Tuesday, December 02, 2008

So This Is Christmas?

Several years ago my Mister bought Sarah Mclachlan's christmas album for me from itunes, I start listening to it the day after thanksgiving, and keep it in until spring. She sings John Lennon's Happy Xmas, and it's one of my favorite songs on the album, and I think despite the "secular" nature of the song, it really makes you think about what christmas is supposed to be about.
Today I read a good post atPoliticaLDS about how we have become so materialistic, and greedy. We've taken something that is supposed to be a time where we think about the birth of our savior and what that has meant in our lives and turned it into a shopping frenzy. I've cut back a little this year, but I still fall into the trap of, "oh, I just need to buy this one more thing". Christmas becomes a time where I buy the things I've been wanting all year long (for myself or other people) instead of a time to be grateful and content with the blessings that I have. Even in the do-gooding, we end up buying more stuff. It's a dilemma. It seems sad that a child would go without a new toy christmas morning, but there are children all over the world who go without food every morning.

Another interesting post I read on One Utah where in the comments they were discussing the ridiculousness of "Winter Oreos" when they should stop trying to be politically correct, and just call them Christmas Oreos (since I'm sure Jesus really appreciates specially colored oreos in his honor).

7 comments:

derekstaff said...

I can't believe anyone would care what they call the holiday Oreos (the only reason I think "Christmas Oreos" would be better is because of the temptation to contract "Winter Oreos" into "W'Oreos." Just doesn't sound right.

I'm sure Buttars is already adding that into his bill...

"So This is Christmas" is definitely my favorite secular Christmas song, hands down.

Allie said...

I realized I didn't finish my thought on the song- that's what happens when I add things in at the last minute (and also when I ought to be giving my kids more attention).

I haven't heard a lot about Buttars' "resolution", just briefly on ksl radio tonight- but things like that really irk me.
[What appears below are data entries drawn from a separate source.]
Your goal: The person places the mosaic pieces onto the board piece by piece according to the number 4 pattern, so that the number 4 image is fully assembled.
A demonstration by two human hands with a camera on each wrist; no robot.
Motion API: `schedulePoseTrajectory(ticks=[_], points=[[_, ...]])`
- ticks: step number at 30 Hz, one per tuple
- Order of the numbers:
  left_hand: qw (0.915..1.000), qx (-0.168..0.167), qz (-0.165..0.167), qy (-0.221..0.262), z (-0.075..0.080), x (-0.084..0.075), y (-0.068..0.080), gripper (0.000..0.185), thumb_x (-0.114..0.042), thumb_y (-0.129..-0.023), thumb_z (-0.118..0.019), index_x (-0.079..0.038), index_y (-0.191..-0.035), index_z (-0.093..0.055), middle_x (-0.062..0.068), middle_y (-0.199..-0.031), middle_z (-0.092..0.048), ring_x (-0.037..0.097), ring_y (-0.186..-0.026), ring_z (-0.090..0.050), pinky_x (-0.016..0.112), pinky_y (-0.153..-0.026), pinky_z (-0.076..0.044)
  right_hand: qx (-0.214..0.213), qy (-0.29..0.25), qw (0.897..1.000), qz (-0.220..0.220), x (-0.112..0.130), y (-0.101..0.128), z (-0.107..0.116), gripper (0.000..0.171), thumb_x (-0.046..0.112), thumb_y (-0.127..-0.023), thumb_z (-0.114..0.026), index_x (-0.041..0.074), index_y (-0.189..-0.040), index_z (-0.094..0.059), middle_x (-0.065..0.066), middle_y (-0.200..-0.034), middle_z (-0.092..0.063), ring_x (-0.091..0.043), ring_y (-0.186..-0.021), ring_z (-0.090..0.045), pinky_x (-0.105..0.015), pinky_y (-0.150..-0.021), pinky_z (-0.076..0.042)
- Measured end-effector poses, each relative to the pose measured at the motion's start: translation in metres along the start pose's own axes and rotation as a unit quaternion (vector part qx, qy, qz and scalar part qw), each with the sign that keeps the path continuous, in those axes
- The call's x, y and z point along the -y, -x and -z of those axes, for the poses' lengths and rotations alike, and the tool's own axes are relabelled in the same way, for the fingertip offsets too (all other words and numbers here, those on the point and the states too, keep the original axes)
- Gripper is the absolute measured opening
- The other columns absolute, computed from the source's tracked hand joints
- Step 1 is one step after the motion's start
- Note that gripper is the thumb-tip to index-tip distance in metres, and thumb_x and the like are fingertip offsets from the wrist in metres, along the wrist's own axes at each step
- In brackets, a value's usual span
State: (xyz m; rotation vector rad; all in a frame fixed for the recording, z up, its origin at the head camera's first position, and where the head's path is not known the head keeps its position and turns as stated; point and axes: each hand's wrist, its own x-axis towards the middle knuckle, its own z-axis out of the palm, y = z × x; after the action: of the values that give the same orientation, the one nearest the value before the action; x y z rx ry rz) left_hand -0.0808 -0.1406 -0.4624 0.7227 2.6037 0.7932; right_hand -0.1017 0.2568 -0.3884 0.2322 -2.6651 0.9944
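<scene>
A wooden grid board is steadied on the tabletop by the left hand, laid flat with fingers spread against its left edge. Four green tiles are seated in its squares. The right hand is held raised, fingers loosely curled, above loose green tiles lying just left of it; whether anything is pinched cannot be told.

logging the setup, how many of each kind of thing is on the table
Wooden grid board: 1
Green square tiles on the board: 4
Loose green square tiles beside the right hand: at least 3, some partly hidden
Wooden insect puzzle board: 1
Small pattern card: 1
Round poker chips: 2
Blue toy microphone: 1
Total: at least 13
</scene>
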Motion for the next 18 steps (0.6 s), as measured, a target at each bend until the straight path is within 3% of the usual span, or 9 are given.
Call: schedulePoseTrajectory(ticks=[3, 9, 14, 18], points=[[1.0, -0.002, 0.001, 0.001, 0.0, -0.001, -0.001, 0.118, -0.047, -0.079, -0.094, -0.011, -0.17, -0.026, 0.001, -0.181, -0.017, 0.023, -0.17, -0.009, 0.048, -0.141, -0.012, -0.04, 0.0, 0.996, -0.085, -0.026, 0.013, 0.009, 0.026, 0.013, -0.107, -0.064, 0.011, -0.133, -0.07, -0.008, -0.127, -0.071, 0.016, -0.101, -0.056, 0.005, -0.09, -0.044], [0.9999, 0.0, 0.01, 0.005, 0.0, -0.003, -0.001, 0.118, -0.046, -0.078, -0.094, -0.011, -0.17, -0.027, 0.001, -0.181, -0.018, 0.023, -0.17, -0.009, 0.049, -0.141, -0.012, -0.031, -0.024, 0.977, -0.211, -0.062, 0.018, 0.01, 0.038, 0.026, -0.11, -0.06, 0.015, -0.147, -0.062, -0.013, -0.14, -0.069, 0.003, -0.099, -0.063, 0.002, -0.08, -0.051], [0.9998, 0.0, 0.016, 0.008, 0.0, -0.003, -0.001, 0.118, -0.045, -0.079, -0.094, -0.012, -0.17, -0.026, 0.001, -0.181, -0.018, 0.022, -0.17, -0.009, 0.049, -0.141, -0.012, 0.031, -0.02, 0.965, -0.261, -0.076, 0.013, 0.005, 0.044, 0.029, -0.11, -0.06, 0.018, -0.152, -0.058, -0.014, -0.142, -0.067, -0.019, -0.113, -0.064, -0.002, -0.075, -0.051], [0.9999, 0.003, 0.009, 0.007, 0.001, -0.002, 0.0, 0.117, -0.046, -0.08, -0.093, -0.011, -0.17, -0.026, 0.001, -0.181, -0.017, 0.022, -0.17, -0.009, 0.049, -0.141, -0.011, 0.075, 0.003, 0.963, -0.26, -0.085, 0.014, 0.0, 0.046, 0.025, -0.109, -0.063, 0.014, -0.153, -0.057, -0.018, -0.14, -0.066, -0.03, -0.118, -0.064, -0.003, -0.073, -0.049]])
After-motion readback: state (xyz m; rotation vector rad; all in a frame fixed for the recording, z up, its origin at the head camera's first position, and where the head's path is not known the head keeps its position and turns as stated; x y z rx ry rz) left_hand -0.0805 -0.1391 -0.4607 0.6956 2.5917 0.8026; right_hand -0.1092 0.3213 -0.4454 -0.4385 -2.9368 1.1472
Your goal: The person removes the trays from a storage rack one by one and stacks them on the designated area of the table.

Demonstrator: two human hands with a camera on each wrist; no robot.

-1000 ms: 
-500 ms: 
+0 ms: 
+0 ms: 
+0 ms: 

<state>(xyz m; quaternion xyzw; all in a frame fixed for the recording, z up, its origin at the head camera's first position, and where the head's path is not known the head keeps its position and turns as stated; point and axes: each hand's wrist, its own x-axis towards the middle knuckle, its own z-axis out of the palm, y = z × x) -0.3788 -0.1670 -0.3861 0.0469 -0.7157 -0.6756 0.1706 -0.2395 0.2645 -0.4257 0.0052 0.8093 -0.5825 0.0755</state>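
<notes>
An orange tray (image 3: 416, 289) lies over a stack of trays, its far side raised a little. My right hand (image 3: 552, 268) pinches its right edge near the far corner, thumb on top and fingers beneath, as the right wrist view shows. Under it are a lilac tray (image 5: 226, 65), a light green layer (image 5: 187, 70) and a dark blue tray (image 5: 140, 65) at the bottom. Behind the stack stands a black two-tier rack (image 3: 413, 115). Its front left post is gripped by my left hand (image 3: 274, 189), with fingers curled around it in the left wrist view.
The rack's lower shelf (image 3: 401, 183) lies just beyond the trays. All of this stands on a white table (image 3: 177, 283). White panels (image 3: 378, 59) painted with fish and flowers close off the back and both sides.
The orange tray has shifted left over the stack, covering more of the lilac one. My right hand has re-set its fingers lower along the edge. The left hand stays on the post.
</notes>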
Why in the world do we spend time discussing pointless resolutions when we have some major issues that need to be addressed?

On the Nightside project they were talking about Buttars saying that this is a christian nation and we ought to all say Merry Christmas, well excuse me, it's not a christian nation. It may have been founded on christian principles, but moreso, it was founded on a belief that all men ought to be able to practice whatever religion they want.

(this is where I walk away muttering "stupid, stupid, stupid")

Salt H2O said...

My biggest problem at Christmas time is finding avenues to help. I'd love to spend Christmas day serving others but it's hard to find an opportunity in Utah because they have SO many volunteers (which isn't a bad thing)

I think it's easier to appreciate Christmas when you're financially strapped.

derekstaff said...

Allie, I checked out McLachlan's album and ended up buying a couple of the songs ("Happy Xmas" and "Song for a Winter's Evening"). Thanks for the recommendations. BTW, you might enjoy a few of Sarah Brightman's songs from A Winter Symphony. Beautiful stuff.

Salt, I can't say whether or not it is easier to appreciate Christmas when financially strapped—maybe someday I won't be strapped and can verify...

In any case, I can say that there is no shortage of avenues for service. Call your bishop and see if he needs help. Look in the Newspaper; most have a volunteers section somewhere (help wanted). Call the local United Way, YW/MCA, March of Dimes, nursing home, etc. I bet you won't have to make too many calls before someone eagerly takes you up on your offer.

Kevin said...

I just think it's silly that the company would go out of their way to have red- and green-packaged Oreos around Chrismas-time and call them "Winter Oreos". I think if they want to make them Christmas themed, they ought to just do so.

Christmas is about much more than just Jesus. Yes, it's too materialistic. It's not just a religious holiday and it never was. (At least, it wasn't always a Christian holiday.) It's a cultural tradition which goes beyond religion.

Our society would be well-served to have a diverse patch-work of religions, languages, foods, ideas, and traditions. I don't think it's desirable to water down our traditions in the name of tolerance. Our focus ought to be on celebrating our differences, and appreciating people who are different; it should not be about trying to make everyone the same.

Allie said...

I think you're missing the point Kevin. Red and green are colors that represent this time of year, and there are people who don't celebrate christmas but who do eat oreos. Why would nabisco (is that who makes oreos) limit their customer base by picking one of the holidays that people celebrate this time of year. "Winter" is safe, and doesn't exclude any potential consumers.

I agree that we should not have to water down our beliefs in the name of tolerance, but I also think we need to be secure enough in our beliefs to allow others their own beliefs as well.

Kevin said...

OK, it's not a big deal that they call them "Winter Cookies," and they have a strategic interest in doing so.

I still think it's silly (in a "why would they even bother" way, not a "they are waging a war on Christians" way.)